Frameshift signals in genes associated with the circular code
Ahmed Ahmed, Gabriel Frey and Christian J. Michel*
Equipe de Bioinformatique Théorique, LSIIT (UMR CNRS-ULP 7005), Université Louis Pasteur de Strasbourg, Pôle API, Boulevard Sébastien Brant, 67400 Illkirch, France
Three sets of 20 trinucleotides are preferentially associated with the reading frames and their 2 shifted frames of both eukaryotic and prokaryotic genes. These 3 sets are circular codes. They allow retrieval of any frame in genes (containing these circular code words), locally anywhere in the 3 frames and in particular without start codons in the reading frame, and automatically with the reading of a few nucleotides.

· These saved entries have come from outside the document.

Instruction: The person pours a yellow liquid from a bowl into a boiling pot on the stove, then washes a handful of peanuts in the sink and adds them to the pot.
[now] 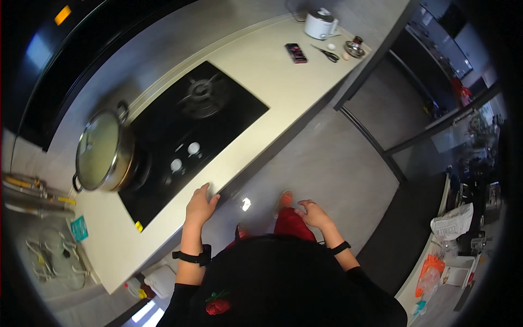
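My left hand (201,204) hangs over the front edge of the pale countertop (241,143), fingers apart, holding nothing. On the other side of my body, my right hand (314,212) hovers above the floor, empty, with its fingers loosely spread. Ahead of my left hand lies a black glass gas hob (233,118) with two white-lit control knobs (193,148). A large steel pot (102,151) with a glass lid stands on the hob's left burner; the right burner (203,90) holds nothing.
At the counter's far end are a white electric cooker (319,25), a dark flat box (296,53), scissors (327,53), eggs (331,46) and a metal bowl (354,49). A teal packet (79,228) lies near the sink. A sliding glass door frame (367,143) stands to the right.
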`<state>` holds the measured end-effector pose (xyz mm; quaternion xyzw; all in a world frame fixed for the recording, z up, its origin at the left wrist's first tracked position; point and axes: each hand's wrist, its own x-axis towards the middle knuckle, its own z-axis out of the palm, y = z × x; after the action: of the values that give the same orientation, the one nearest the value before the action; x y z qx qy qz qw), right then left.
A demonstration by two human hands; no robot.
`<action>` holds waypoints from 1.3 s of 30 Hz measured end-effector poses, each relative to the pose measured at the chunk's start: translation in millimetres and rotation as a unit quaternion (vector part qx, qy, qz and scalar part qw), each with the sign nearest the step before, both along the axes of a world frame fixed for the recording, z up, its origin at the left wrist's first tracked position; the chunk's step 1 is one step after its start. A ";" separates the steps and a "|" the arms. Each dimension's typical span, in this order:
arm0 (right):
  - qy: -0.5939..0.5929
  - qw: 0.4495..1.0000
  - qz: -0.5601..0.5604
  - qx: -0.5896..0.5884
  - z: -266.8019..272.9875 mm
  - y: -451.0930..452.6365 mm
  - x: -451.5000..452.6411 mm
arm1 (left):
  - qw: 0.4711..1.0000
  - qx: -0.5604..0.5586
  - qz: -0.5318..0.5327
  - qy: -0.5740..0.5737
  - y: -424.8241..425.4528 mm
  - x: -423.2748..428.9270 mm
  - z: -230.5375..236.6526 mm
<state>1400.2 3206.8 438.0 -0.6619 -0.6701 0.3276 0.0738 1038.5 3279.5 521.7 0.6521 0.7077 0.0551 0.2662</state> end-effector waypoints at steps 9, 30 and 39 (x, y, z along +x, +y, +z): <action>0.072 0.997 0.007 -0.016 16.0 105.1 119.7 | 0.989 -0.095 -0.092 -0.065 91.4 137.3 -16.1; 0.009 0.818 -0.536 -0.209 -6.9 31.8 247.8 | 0.861 -0.048 -0.500 -0.080 390.2 497.8 -20.7; 0.032 0.792 -0.594 -0.139 -11.9 74.3 292.7 | 0.790 -0.059 -0.609 -0.045 424.1 598.0 -39.5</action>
<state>1692.9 3281.1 426.2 -0.9218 -0.0892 0.3303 0.1824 1636.5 3703.6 482.2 0.9278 0.1529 -0.1307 0.3143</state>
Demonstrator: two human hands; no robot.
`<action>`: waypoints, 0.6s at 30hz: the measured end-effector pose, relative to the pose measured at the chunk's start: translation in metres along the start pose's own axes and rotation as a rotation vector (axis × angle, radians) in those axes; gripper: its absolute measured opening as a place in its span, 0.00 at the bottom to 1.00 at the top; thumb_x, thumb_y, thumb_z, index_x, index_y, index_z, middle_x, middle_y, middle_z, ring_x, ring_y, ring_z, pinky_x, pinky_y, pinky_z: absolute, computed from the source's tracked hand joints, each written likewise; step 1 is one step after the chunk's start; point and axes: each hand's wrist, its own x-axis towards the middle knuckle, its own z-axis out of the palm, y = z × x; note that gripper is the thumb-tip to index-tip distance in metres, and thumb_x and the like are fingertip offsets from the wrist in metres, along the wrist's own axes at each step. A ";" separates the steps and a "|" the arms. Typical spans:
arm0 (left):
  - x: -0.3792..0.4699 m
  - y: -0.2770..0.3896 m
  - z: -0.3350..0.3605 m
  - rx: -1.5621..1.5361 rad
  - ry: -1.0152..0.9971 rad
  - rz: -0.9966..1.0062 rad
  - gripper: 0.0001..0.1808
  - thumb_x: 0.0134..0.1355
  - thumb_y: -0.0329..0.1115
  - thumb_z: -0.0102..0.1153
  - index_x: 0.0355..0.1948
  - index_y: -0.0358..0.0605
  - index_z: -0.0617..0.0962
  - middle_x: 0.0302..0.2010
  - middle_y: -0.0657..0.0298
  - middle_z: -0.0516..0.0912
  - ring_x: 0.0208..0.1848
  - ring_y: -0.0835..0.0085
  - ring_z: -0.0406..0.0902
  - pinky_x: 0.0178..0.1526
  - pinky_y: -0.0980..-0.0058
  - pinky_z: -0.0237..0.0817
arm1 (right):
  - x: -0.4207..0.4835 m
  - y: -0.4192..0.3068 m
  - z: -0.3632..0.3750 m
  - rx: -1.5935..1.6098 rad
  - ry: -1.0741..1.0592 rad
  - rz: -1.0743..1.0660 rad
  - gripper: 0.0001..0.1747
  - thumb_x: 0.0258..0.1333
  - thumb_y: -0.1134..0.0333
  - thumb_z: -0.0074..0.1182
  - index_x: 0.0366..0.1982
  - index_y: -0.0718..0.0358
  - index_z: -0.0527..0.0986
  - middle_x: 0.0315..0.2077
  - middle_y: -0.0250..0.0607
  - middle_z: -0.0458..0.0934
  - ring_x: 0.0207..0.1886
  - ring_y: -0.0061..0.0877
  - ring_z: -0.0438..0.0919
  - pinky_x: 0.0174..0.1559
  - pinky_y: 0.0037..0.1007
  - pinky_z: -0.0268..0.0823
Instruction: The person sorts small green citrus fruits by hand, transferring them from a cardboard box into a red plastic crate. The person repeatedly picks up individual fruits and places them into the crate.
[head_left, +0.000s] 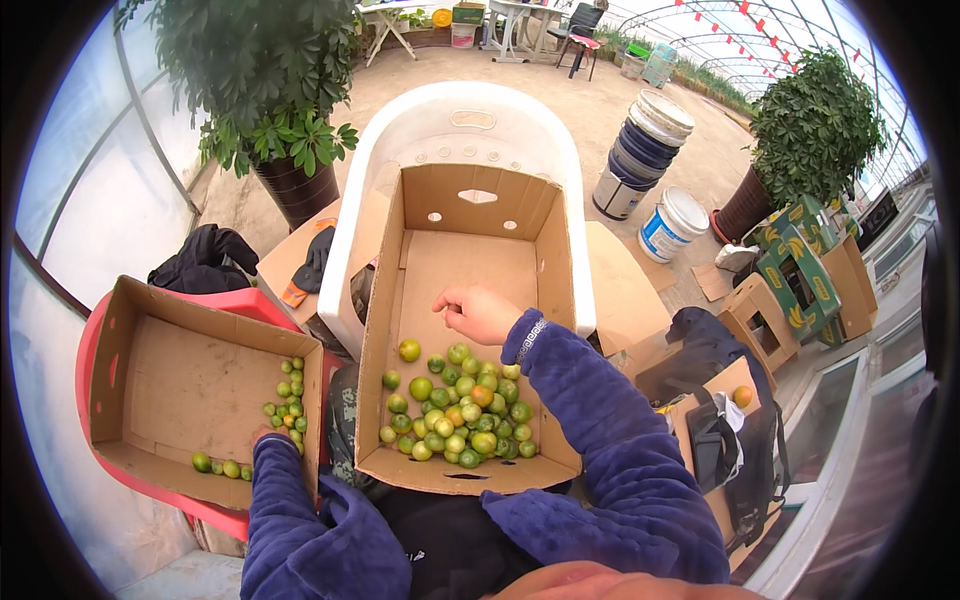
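A cardboard box (469, 262) rests before me on a white plastic chair, with many green and orange-tinged citrus fruits (457, 409) heaped at its near end. My right hand (480, 313) hovers over the bare cardboard beyond the heap, its fingers curled; whether anything small is inside them cannot be seen. To the left, a second cardboard box (202, 375) lies on a red plastic chair, with small green fruits (294, 390) along its right wall and several more (225, 468) by its near wall. My left hand (268, 433) is down among them in that corner, mostly hidden by the sleeve.
A dark glove (319, 259) lies on cardboard beside the white chair (465, 97). Stacked buckets (637, 157), a white-and-blue bucket (671, 225) and potted plants (296, 187) stand beyond. At right are banana boxes (802, 285), a black bag (757, 480) and one orange fruit (742, 396).
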 end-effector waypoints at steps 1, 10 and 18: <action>0.005 -0.003 0.005 0.027 0.004 0.007 0.27 0.63 0.50 0.63 0.52 0.37 0.81 0.50 0.37 0.83 0.56 0.46 0.81 0.58 0.54 0.72 | 0.000 -0.001 0.000 -0.004 -0.005 0.000 0.15 0.63 0.68 0.50 0.48 0.63 0.81 0.35 0.45 0.85 0.41 0.39 0.83 0.48 0.37 0.75; 0.024 -0.017 0.022 -0.233 -0.069 0.078 0.34 0.61 0.50 0.66 0.59 0.35 0.75 0.52 0.35 0.82 0.56 0.43 0.80 0.59 0.54 0.70 | -0.001 0.002 -0.001 -0.061 0.001 0.002 0.17 0.62 0.69 0.49 0.50 0.62 0.80 0.35 0.43 0.85 0.41 0.38 0.83 0.48 0.37 0.75; 0.061 -0.058 0.031 -0.391 -0.113 0.037 0.36 0.57 0.51 0.66 0.58 0.30 0.78 0.55 0.38 0.82 0.58 0.44 0.80 0.61 0.56 0.68 | 0.009 -0.007 0.003 -0.062 -0.032 -0.035 0.17 0.63 0.69 0.49 0.50 0.62 0.80 0.34 0.42 0.86 0.41 0.38 0.83 0.48 0.37 0.74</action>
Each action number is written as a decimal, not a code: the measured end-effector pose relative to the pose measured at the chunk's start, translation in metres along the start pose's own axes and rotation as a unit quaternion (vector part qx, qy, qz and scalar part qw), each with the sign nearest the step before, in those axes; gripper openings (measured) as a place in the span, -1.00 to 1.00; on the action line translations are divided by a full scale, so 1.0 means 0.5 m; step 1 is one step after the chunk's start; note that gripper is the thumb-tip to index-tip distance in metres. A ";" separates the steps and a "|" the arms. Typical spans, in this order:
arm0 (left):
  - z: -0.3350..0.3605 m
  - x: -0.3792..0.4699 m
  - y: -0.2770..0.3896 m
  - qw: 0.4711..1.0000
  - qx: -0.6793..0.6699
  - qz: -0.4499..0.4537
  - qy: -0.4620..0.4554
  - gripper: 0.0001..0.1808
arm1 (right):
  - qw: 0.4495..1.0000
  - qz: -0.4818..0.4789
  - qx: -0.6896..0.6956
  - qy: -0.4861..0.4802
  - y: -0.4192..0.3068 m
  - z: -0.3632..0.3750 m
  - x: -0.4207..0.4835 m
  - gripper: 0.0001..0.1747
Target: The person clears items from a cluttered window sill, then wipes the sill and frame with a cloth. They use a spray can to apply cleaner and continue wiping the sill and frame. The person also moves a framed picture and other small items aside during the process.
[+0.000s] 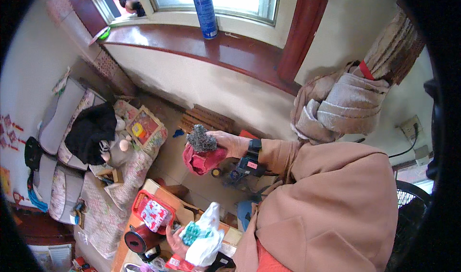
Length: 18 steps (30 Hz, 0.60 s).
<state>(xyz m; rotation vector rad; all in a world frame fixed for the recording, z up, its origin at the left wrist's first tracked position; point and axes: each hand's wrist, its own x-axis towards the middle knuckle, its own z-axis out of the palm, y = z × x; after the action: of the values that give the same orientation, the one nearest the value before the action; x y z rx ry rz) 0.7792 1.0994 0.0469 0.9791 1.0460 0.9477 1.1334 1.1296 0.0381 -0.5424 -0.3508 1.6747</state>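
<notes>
My right hand (230,144), with a black band and a small device at the wrist, reaches out over the floor. It holds a tangle of grey steel wool (201,139) together with a crumpled pink-red cloth (201,161). Lower in the picture, above a cluttered table, is my left hand (177,242), its palm partly covered by a white plastic bag (208,248) that it holds. Green mesh-like material (191,233) shows at the bag. The bag hides the rest of this hand and its wrist.
The table (124,250) bears a red basket (138,199) and a dark red kettle (136,240). A sofa (104,207) holds black clothing, a plush toy and a tray. A blue can (205,16) stands on the windowsill (248,54); a person (131,2) is outside. A knotted curtain (345,102) hangs beside.
</notes>
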 end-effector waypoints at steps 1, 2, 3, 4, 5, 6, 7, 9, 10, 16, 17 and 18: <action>0.035 0.018 0.005 0.999 -0.045 -0.001 -0.028 -0.49 | 1.000 -0.001 0.009 0.029 -0.021 0.002 0.017 -0.62; 0.073 0.041 0.005 0.999 -0.033 0.013 -0.024 -0.52 | 0.999 -0.033 0.003 -0.008 -0.040 0.003 0.017 -0.60; 0.111 0.066 0.007 0.999 -0.022 0.018 -0.014 -0.55 | 0.999 -0.051 -0.007 -0.003 -0.061 0.005 0.015 -0.58; 0.142 0.080 0.010 0.997 -0.078 0.014 -0.017 -0.59 | 0.997 -0.056 -0.024 0.044 -0.082 0.006 0.006 -0.56; 0.162 0.103 0.017 0.996 -0.082 0.011 -0.034 -0.62 | 0.971 -0.164 -0.175 0.000 -0.098 0.011 -0.009 -0.53; 0.182 0.128 0.024 0.995 -0.088 -0.002 -0.035 -0.62 | 0.912 -0.253 -0.323 -0.001 -0.114 0.015 -0.033 -0.49; 0.197 0.154 0.031 0.991 -0.116 0.006 -0.062 -0.63 | 0.825 -0.336 -0.454 -0.008 -0.132 0.021 -0.041 -0.51; 0.218 0.210 0.049 0.993 -0.078 0.005 -0.084 -0.63 | 0.667 -0.441 -0.599 0.042 -0.169 0.033 -0.051 -0.49; 0.227 0.238 0.059 0.990 -0.083 0.011 -0.109 -0.63 | 0.618 -0.457 -0.635 0.074 -0.187 0.037 -0.058 -0.46; 0.315 0.444 0.156 0.956 0.116 0.169 -0.210 -0.64 | 0.757 -0.480 -0.388 0.213 -0.256 0.060 -0.038 -0.59; 0.339 0.479 0.171 0.942 0.145 0.211 -0.218 -0.64 | 0.751 -0.499 -0.376 0.215 -0.270 0.060 -0.043 -0.58; 0.363 0.514 0.185 0.917 0.193 0.281 -0.209 -0.64 | 0.651 -0.529 -0.488 0.242 -0.284 0.057 -0.049 -0.57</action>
<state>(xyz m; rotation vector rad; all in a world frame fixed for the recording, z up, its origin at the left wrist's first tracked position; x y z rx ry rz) 0.9986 1.3354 0.1093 1.7902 0.5940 0.9391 1.2399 1.1326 0.1394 -1.2267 -0.9504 0.0280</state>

The circular code in the reading frame, noted X, which can deduce the 2 other circular codes in the shifted frames by permutation, is the information used for analysing frameshift genes, i. e. genes with a change of reading frame during translation. This work studies the circular code signal around their frameshift sites. Two scoring methods are developed, a function P based on this code X and a function Q based both on this code X and the 4 trinucleotides with identical nucleotides. They detect a significant correlation between the code X and the −1 frameshift signals in both eukaryotic and prokaryotic genes, and the +1 frameshift signals in eukaryotic genes.